How to provide slice-like, contiguous view of disjoint slices

I’d like to implement a struct ContiguousView that, given a number of slices, can be used similarly to a slice or a Vec to give a contiguous view of the slices, without copying the contents of those slices.

Here’s a test method that maybe illustrates what I’m looking for:

struct ContiguousView<'a> {
    slices: Vec<&'a [u8]>

fn test_view_range() {
    let s0 = "abc".as_bytes();
    let s1 = "xyz".as_bytes();
    let v = ContiguousView::new(vec![s0, s1]);
    assert_eq!("abc".as_bytes(), &v[0..3]);
    assert_eq!("xyz".as_bytes(), &v[3..6]);
    assert_eq!("ab".as_bytes(), &v[0..2]);
    assert_eq!("yz".as_bytes(), &v[4..6]);
    assert_eq!("cx".as_bytes(), &v[2..4]);
    assert_eq!("abcxyz".as_bytes(), &v[0..6]);

Again, once created, I want to use v like a slice and only allocate and copy their contents if absolutely necessary.

If it makes things easier, let’s assume the slices are immutable.

What would be the best way to go about this?

You can’t present them as slices because slices, by definition, are contiguous ranges of memory; the slices you’re holding in slices do not guarantee that across them.

Do you need a slice interface however?

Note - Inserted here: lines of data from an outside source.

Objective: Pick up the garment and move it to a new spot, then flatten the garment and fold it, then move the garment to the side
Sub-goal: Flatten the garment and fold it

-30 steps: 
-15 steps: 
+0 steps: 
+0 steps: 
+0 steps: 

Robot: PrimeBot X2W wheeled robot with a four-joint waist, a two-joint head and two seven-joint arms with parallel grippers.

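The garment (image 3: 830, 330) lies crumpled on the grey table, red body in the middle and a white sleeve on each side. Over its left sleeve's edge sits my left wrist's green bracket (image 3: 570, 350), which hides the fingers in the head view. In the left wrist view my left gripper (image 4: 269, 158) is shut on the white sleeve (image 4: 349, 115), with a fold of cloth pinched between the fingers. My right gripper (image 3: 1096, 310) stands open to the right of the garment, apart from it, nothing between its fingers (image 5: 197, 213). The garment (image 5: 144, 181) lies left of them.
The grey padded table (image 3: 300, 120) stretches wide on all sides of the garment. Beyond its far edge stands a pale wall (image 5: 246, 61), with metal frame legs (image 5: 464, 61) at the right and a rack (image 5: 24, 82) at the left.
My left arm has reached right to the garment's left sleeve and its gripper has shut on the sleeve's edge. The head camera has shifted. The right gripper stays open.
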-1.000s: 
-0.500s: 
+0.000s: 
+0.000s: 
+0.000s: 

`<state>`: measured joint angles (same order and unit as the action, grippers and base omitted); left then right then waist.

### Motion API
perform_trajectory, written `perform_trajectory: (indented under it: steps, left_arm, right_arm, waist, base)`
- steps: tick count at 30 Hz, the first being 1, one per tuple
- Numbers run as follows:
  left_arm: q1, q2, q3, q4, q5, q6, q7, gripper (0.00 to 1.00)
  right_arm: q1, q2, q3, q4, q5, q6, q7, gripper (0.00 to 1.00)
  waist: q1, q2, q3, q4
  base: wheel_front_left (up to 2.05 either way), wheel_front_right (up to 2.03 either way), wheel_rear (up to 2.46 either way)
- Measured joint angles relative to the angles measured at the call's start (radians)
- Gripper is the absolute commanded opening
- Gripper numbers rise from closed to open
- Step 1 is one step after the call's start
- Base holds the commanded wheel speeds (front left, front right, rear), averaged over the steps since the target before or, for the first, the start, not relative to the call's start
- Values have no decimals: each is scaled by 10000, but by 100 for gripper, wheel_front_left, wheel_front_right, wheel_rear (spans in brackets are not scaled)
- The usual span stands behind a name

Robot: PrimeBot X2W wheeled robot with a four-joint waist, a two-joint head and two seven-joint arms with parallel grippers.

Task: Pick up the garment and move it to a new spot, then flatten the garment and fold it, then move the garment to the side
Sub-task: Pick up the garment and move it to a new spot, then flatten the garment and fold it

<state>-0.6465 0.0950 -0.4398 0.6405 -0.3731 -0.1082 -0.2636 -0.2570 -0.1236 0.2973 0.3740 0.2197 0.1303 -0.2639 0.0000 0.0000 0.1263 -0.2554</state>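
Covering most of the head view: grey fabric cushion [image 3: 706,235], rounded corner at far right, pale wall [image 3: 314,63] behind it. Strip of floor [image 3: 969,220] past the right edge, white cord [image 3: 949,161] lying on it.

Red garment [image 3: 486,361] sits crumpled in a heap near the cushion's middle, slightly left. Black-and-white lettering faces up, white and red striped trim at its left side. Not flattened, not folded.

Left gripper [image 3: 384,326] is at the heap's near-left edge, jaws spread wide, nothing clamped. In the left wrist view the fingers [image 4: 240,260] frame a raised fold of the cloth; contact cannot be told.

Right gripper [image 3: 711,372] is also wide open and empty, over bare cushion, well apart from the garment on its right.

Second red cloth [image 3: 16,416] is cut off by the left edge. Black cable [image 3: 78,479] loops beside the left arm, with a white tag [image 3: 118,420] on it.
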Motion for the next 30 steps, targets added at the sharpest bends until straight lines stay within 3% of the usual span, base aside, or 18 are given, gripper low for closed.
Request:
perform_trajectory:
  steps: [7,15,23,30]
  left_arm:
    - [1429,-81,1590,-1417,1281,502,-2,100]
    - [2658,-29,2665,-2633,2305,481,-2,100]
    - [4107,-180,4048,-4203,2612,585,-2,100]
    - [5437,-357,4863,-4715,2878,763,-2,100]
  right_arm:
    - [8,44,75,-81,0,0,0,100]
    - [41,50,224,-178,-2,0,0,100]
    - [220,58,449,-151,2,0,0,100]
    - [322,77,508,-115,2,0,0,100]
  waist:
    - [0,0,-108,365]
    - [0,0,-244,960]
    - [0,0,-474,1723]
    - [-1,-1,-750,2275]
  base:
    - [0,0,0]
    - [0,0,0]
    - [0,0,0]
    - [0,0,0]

You can represent this via an iterator over the data, where the iterator knows the slice boundaries and can jump around them internally - this would still be zero-copy.

1 Like

Thanks! I don’t need them to be slice, I just want them to be usable in the same way: I want to index them, slice them further (i.e. use Range as an index), I want to easily iterate over them, etc.

Can you give me some pointers to exactly which traits I’d want to implement for the ContiguousView struct itself and for the associated iterator struct?

The returned iterator would implement Iterator<Item=u8> in this case. As for the API, I think you might want to look at something like:

 // it's not really a "view" anymore, but ok 
use std::ops::RangeBounds;
impl<'a> ContiguousView<'a> {
    pub fn iter_range<R: RangeBounds>(&self, r: R) -> impl Iterator<Item = u8> {
         // `start` tells you the type of bound (inclusive, exclusive) and the value
         let start = r.start_bound();
         // ditto for `end`
         let end = r.end_bound();
         // now use these to tell your iterator impl where to start and stop producing values

You can also look at some of the other std::ops::Range* types if you want to simplify things a bit and accept only inclusive/exclusive ranges by design. RangeBounds is the most flexible for the caller, however.

Maybe you’re looking for a rope, a large buffer that can be inserted into / removed from in the middle, implemented as a tree of arrays.

1 Like

Not sure what you mean by rope. And no, I don’t really want to mutate the slices/view.

The main use would be to read into slices from IO (i.e. TCP), identify message boundaries within those slices and then providing “views” to complete and “contiguous” messages.

As I understand, though, with your solution, I couldn’t do

// say v is a ContiguousView struct...
for b in v {
  // do things

but rather, I’d have to do

for b in v.iter_range([0..v.len() - 1]) {
  // do things

which is really quite different from how you would treat a slice.

You could make ContiguousView implement IntoIterator, which would return the same iterator as the other method with .. as the range (ie RangeFull).

For this type of use case, take a look at the bytes crate (if you haven’t yet). It’s used by tokio to accumulate received bytes and then you can split off a full frame; the split off piece points back to the underlying buffer, so no payload is copied.

There’s also the iovec crate that supports vectored IO (I can’t quite tell the IO mechanics you’re using so this may be irrelevant).

Not sure if either of these make your life easier but some existing art to consider.

1 Like

Thanks, I will look into these.

I actually have implemented IntoIterator and got it working.

What I’m having issues with the most right now is implementing Index for ContiguousView. The return value should be an iterator but I can’t allocate a new iterator struct in fn index because of lifetimes.

Yes, this is a somewhat of a known issue with Index - the return type is defined as a borrow from self, and precludes returning a value. No real good solution for this, apart from offering a method based API (so you lose the indexing sugar) similar to what I suggested upthread.